AI agents are starting to do more than search.
They’re beginning to make purchasing decisions on behalf of users.
But there’s a critical gap that isn’t being solved yet:
When an AI agent is about to execute a transaction, how does it know the merchant is safe to buy from?
The Problem: Trust at the Point of Execution
Most existing systems in commerce focus on:
- Discovery (search, recommendations)
- Data (catalogs, product attributes)
- Payments (checkout, wallets)
Emerging protocols like UCP improve how structured commerce data is shared.
But none of these solve the decision moment:
Should this agent trust this merchant enough to complete a transaction?
Today, agents rely on:
- Heuristics designed for human browsing
- Incomplete or inconsistent signals
- Platform-specific assumptions
This works for recommendations.
It does not work for autonomous execution.
What’s Missing: A Machine-Native Trust Decision
Humans infer trust through:
- brand recognition
- reviews
- UI cues
AI agents don’t “experience” any of that.

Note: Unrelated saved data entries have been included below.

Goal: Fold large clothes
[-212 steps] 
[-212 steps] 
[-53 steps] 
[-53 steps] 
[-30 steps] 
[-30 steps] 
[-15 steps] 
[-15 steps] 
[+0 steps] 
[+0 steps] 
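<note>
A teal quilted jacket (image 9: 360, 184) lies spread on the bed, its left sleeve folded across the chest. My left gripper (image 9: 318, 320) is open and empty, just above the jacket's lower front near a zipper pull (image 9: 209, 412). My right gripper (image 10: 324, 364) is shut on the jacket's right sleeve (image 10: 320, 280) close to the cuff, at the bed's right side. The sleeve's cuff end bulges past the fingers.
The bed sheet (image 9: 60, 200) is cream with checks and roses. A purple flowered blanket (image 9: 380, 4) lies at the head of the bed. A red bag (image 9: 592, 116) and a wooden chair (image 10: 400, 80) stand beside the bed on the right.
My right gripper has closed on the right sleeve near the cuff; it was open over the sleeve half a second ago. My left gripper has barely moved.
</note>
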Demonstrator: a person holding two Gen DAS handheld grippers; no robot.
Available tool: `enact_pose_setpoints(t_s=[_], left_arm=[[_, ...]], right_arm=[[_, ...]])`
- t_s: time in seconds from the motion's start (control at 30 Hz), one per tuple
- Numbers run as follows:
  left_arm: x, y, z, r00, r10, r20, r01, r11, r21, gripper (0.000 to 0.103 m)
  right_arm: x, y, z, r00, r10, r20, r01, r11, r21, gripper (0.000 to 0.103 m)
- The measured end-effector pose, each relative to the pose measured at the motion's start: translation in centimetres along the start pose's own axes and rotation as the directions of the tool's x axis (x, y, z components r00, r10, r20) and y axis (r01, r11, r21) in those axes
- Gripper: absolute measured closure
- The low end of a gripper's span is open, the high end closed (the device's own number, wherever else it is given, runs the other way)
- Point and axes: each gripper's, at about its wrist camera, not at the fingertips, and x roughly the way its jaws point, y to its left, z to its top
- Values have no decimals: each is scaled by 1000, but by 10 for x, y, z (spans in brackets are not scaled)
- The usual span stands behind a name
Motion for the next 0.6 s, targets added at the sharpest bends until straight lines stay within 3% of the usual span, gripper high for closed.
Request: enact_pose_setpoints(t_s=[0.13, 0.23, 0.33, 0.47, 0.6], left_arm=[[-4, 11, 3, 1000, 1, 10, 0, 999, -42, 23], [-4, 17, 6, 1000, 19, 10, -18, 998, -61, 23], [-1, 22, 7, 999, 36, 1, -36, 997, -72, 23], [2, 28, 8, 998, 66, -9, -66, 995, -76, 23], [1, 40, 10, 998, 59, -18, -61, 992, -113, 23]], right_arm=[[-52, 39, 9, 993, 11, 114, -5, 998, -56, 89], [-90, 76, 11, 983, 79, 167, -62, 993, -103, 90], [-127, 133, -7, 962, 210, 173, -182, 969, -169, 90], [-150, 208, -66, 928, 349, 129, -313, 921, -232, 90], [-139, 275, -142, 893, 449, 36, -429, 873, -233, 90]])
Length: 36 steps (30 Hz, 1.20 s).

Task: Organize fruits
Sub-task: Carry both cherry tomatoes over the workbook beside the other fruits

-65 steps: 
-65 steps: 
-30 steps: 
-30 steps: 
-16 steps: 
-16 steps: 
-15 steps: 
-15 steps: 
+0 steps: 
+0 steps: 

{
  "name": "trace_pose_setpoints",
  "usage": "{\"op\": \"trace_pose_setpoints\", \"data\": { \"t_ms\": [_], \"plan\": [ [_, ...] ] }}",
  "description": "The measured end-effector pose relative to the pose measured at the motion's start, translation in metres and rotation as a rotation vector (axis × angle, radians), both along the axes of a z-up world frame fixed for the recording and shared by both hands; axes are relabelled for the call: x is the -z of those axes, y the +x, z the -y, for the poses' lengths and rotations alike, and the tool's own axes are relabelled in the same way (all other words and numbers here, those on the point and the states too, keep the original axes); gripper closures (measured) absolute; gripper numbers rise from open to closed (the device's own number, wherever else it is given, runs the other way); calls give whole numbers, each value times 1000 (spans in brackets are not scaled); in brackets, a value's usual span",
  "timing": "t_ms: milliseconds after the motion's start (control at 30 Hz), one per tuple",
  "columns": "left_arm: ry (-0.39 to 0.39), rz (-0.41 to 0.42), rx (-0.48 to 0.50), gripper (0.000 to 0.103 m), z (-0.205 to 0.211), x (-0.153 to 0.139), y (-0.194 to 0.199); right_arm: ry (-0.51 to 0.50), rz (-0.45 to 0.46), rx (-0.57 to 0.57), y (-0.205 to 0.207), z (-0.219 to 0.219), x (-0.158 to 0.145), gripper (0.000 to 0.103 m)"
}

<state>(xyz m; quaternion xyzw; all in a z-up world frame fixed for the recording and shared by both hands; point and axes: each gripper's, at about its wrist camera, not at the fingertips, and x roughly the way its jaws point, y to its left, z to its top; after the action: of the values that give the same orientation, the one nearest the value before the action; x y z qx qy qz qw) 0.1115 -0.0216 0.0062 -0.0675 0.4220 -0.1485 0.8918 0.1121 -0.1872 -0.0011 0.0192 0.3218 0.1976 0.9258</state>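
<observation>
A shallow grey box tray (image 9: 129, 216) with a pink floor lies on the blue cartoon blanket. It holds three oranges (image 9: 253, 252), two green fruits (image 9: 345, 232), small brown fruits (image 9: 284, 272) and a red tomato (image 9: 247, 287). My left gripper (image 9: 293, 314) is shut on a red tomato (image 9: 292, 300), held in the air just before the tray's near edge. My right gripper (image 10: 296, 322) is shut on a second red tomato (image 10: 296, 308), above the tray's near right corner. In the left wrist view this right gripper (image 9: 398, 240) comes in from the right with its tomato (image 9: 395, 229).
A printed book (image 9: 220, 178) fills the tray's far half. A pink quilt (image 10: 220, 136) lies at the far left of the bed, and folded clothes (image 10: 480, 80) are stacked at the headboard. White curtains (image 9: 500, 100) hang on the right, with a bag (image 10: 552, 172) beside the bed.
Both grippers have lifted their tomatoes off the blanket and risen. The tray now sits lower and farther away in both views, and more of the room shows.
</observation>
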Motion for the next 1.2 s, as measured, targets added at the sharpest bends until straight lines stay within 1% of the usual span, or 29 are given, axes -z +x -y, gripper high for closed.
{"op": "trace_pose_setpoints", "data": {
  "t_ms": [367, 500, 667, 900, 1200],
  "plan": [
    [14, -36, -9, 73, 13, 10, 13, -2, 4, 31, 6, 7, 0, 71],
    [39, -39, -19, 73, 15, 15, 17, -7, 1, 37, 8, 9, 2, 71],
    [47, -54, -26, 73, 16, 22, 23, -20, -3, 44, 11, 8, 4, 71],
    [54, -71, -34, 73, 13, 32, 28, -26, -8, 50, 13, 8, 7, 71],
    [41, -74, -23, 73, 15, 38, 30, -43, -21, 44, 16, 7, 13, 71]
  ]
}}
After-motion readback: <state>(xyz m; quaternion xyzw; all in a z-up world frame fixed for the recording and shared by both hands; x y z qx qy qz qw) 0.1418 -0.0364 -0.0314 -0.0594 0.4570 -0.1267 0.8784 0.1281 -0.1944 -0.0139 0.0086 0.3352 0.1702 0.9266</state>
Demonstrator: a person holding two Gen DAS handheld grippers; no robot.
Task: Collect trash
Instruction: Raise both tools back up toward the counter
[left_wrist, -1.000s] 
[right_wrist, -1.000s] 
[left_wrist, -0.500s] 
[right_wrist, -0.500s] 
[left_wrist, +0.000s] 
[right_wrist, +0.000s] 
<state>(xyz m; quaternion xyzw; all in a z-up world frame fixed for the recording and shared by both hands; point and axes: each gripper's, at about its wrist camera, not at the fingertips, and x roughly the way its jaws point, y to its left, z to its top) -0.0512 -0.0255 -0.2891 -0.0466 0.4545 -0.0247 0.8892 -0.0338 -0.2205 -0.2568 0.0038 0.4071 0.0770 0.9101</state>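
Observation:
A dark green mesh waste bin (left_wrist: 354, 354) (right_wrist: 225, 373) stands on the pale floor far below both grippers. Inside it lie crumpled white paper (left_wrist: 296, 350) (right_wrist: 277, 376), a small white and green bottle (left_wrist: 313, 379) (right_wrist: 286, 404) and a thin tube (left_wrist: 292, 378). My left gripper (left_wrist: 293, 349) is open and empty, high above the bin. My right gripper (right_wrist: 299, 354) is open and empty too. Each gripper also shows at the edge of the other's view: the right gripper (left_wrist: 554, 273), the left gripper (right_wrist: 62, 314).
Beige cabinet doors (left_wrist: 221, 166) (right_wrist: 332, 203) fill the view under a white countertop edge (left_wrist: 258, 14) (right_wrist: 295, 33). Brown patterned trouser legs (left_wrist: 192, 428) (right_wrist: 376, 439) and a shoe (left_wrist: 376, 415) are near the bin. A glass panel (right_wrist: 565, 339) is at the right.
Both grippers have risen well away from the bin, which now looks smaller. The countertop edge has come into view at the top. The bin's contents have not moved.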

They need something different:
- deterministic
- machine-readable
- real-time verifiable
A Different Approach: Binary Trust
Instead of ranking or scoring merchants…
You reduce the problem to a single decision:
{
"eligible_for_purchase": true
}
No rankings.
No scores.
No preference signals.
Just:
Can this agent safely transact with this merchant?
Why Not Use Scores?
Because the moment you expose:
- trust scores
- rankings
- weighted signals
You introduce bias.
Agents will:
- prefer higher scores
- concentrate traffic
- recreate marketplace dynamics
A binary model does something different:
- All verified merchants are equal
- Selection is handled by the agent (price, availability, intent)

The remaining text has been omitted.